* [Data supplied]:
○ ○ ○ ○ ○

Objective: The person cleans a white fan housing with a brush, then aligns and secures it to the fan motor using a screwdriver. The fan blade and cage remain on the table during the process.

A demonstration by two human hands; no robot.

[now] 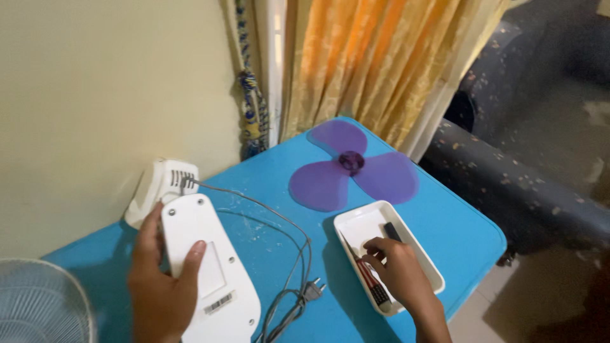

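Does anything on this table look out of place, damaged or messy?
Yes. The purple three-bladed fan blade lies loose on the blue table, apart from the white fan body under the left hand. Pale specks and scuffs mark the tabletop near the grey power cord.

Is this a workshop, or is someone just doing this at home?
Most likely a home living room: orange curtains hang behind a blue table, and a dark patterned sofa stands beside it. A purple fan blade lies on the table.
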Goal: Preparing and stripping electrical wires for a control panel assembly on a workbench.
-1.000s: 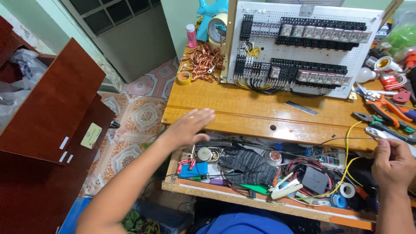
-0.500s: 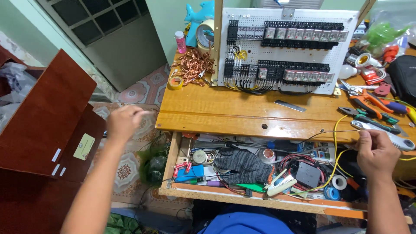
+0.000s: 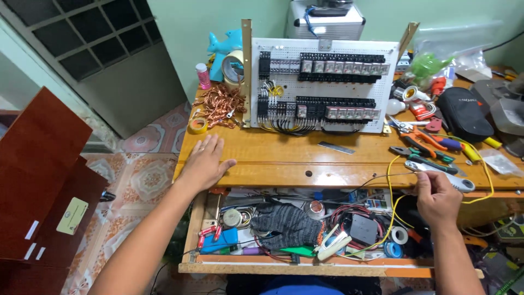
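A thin dark wire [image 3: 382, 178] and a yellow wire [image 3: 391, 180] run across the near right edge of the wooden table [image 3: 284, 158]. The right hand [image 3: 436, 198] is curled nearly shut and pinches the dark wire at its fingertips, likely to keep it tight. The left hand [image 3: 204, 162] lies flat and open on the table's near left edge, holding nothing, maybe to lean on. Just below, the open drawer [image 3: 305, 267] holds a grey glove [image 3: 286, 225]. Far back stands a white board of switches [image 3: 322, 84].
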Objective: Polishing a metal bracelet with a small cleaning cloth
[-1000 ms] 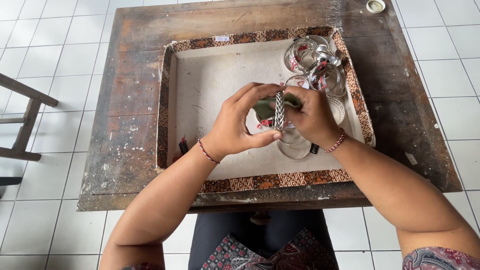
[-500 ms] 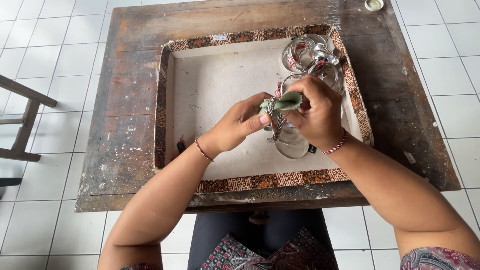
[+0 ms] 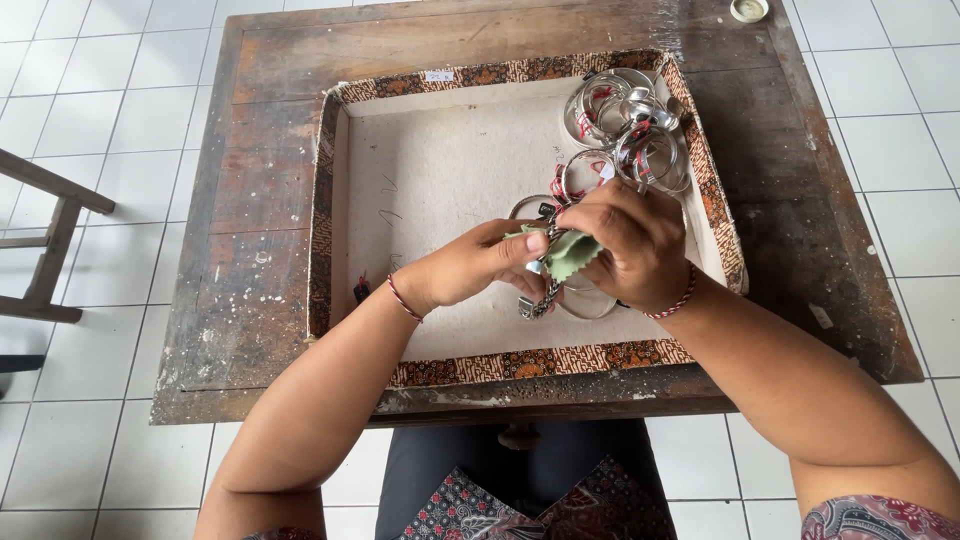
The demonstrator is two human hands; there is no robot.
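We see both hands meeting over the middle of a shallow tray [image 3: 350, 200] with a patterned border that sits on a worn wooden bench [image 3: 260, 130]. The left hand [image 3: 470, 268] has its fingers [image 3: 532, 243] pinched narrow on one corner of a small green cloth [image 3: 568, 252], thumb and forefinger pressed together. The right hand [image 3: 630, 245] curls closed over the other side of the cloth, its fingers wrapped tight around it and around a silver braided bracelet [image 3: 542, 295], whose lower part hangs out just below the fingertips of both hands. Directly under the fingers, partly hidden by them, lie plain silver bangles [image 3: 588, 303] flat on the tray's pale lining. Beyond the right hand's knuckles, well up toward the far corner of the tray, a heap of silver bangles with red tags [image 3: 625, 125] rests close against the tray wall. To the left of the left fingers the tray floor lies open as far as the wall, where a small dark object [image 3: 361, 290] sits. The near tray wall runs just beneath both wrists.
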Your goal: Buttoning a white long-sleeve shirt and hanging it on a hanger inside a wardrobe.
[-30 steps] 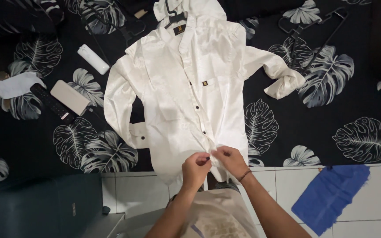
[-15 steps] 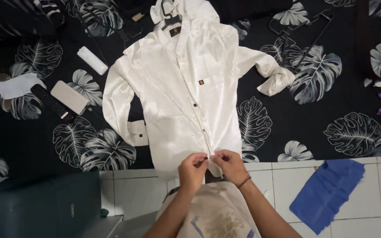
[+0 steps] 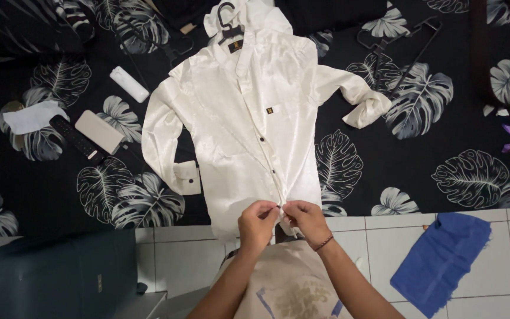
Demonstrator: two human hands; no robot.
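White shirt (image 3: 249,124) lies flat at frame centre; left hand (image 3: 257,223) and right hand (image 3: 306,217) both pinch its bottom placket; slippery fabric risks misaligned buttoning.

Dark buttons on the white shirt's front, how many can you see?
2: one button mid-chest, another lower down the placket. More may be hidden under both hands at the hem.

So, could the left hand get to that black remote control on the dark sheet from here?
Probably yes: the left hand is pinching the white shirt hem, but only open leaf-print sheet lies between it and the remote control.
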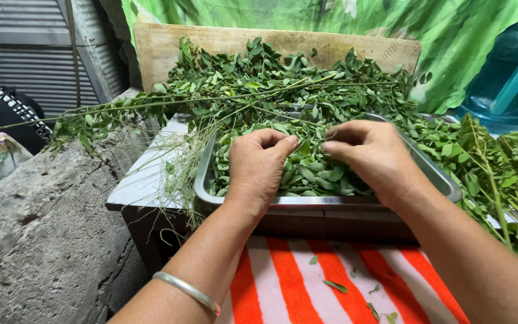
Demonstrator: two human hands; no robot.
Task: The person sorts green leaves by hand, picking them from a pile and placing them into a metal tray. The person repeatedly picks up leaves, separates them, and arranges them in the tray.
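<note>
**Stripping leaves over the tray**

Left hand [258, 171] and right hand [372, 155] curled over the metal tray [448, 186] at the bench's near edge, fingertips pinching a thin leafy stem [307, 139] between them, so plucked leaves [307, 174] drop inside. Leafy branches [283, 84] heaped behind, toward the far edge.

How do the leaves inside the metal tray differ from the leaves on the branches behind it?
The leaves in the tray are loose and plucked, heaped together; the leaves on the branches sit on long thin stems. The tray leaves stay within the metal tray; the branch leaves spread across the table. Both are small, oval and green.
</note>
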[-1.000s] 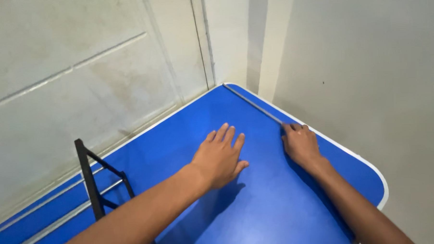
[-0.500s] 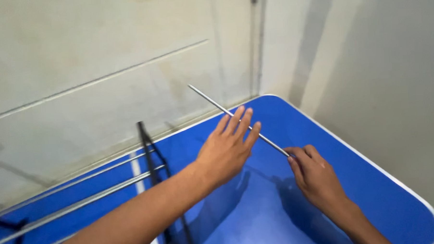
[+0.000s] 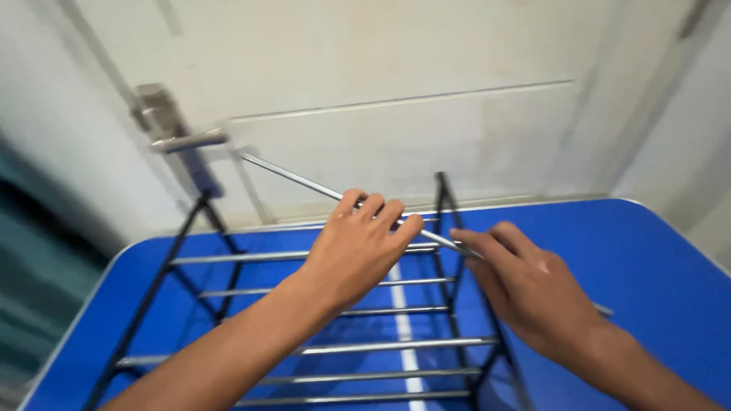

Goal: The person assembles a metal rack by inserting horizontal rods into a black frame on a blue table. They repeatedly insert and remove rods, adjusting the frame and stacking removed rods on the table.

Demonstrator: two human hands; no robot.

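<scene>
behind the blue bench point(image 3: 676, 284) stands a pale door point(image 3: 394, 91) with a metal handle point(image 3: 187, 140). on the bench sits a black rack point(image 3: 321, 312) with silver rails. both hands hold a thin metal rod point(image 3: 300, 181) slanting above it: left hand point(image 3: 359, 250) curled over its middle, right hand point(image 3: 530, 293) pinching it lower down.

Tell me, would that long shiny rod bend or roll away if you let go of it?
The rod looks like thin metal and stays straight while both hands hold it, so it is probably stiff and light. It is round and smooth, so it would likely roll on the flat blue table and might slip through fingers.
</scene>
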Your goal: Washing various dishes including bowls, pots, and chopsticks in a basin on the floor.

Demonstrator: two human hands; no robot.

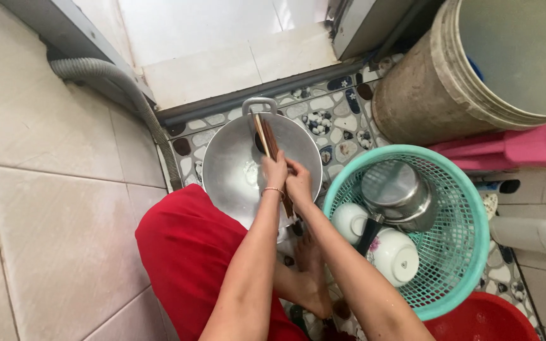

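Observation:
Both my hands are closed around a bundle of brown wooden chopsticks (265, 134) held over a large metal wok (229, 167) with some foamy water in it. My left hand (275, 172), a thin bracelet at its wrist, grips the sticks from the left. Pressed against it on the right, my right hand (298, 181) holds the same bundle lower down. The chopsticks point away from me toward the wok's far handle (259, 103). My red-clothed knee (188, 252) is just left of my arms.
A teal plastic basket (459, 271) at my right holds a steel pot (399, 192) and white bowls (394, 256). Behind it stand a big dirty bucket (424, 82) and a pink stool (513, 148). A red basin (481, 319) lies near right. A grey hose (127, 88) runs along the tiled wall.

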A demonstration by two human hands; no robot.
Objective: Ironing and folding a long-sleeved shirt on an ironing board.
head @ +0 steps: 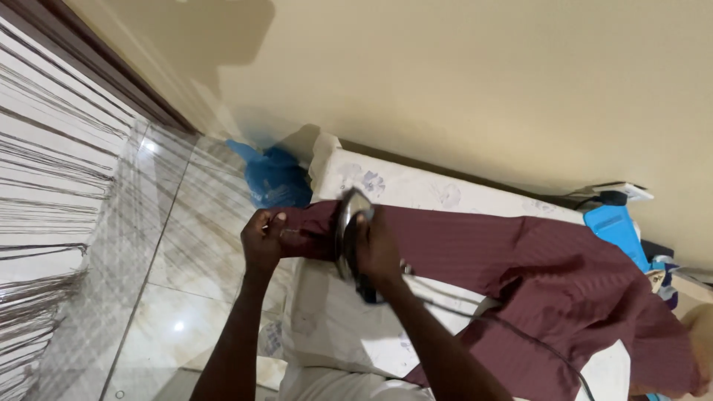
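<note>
A maroon striped shirt (535, 275) lies spread over a white floral-print padded surface (416, 189). My left hand (261, 239) pinches the end of the shirt's sleeve at the surface's edge. My right hand (379, 249) grips the handle of an electric iron (347, 223), which is tipped on its side over the sleeve with its shiny soleplate facing my left hand. The iron's cord (512, 334) trails across the shirt toward the lower right.
A blue plastic bag (276, 178) sits on the glossy tiled floor (186, 245) beside the padded surface. A string curtain (44, 186) hangs at left. A white socket with a plug (620, 193) and a blue item (616, 226) are at right by the beige wall.
</note>
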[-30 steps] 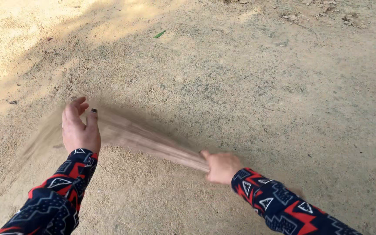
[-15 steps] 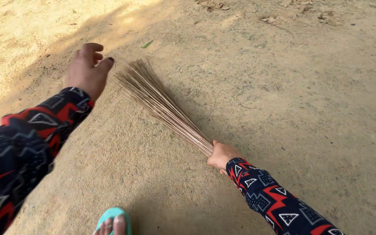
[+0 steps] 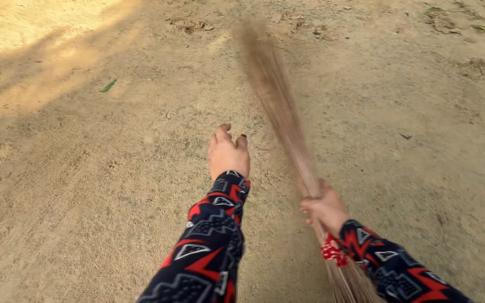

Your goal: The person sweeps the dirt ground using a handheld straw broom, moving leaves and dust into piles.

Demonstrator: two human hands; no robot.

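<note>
On the bare dirt ground (image 3: 85, 185), head view: the right hand (image 3: 325, 209) was closed around a stick broom (image 3: 279, 106) near its red binding (image 3: 332, 252), bristles blurred and pointing toward the far edge. The left hand (image 3: 228, 154) hung empty, fingers loosely curled, just left of the broom. Risk, judged: bristles could clip that hand if swung leftward. A green leaf (image 3: 108, 86) lay far left; dry litter (image 3: 189, 24) farther off. Nothing blocked the broom.
</note>
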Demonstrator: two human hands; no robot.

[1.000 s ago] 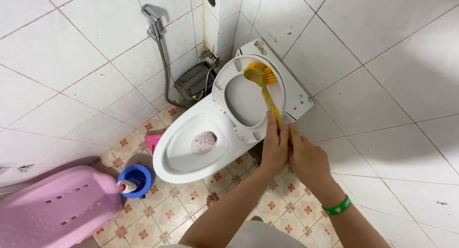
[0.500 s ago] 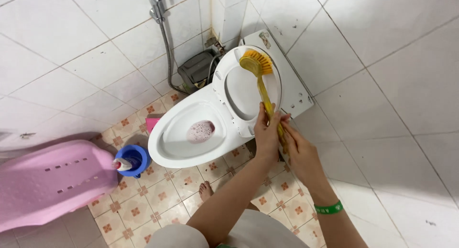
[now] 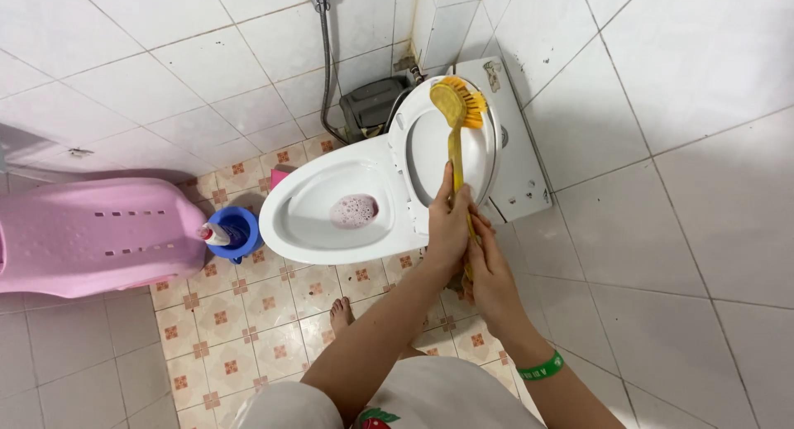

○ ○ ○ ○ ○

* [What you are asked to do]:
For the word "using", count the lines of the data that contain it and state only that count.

* [Solution to the exercise]:
2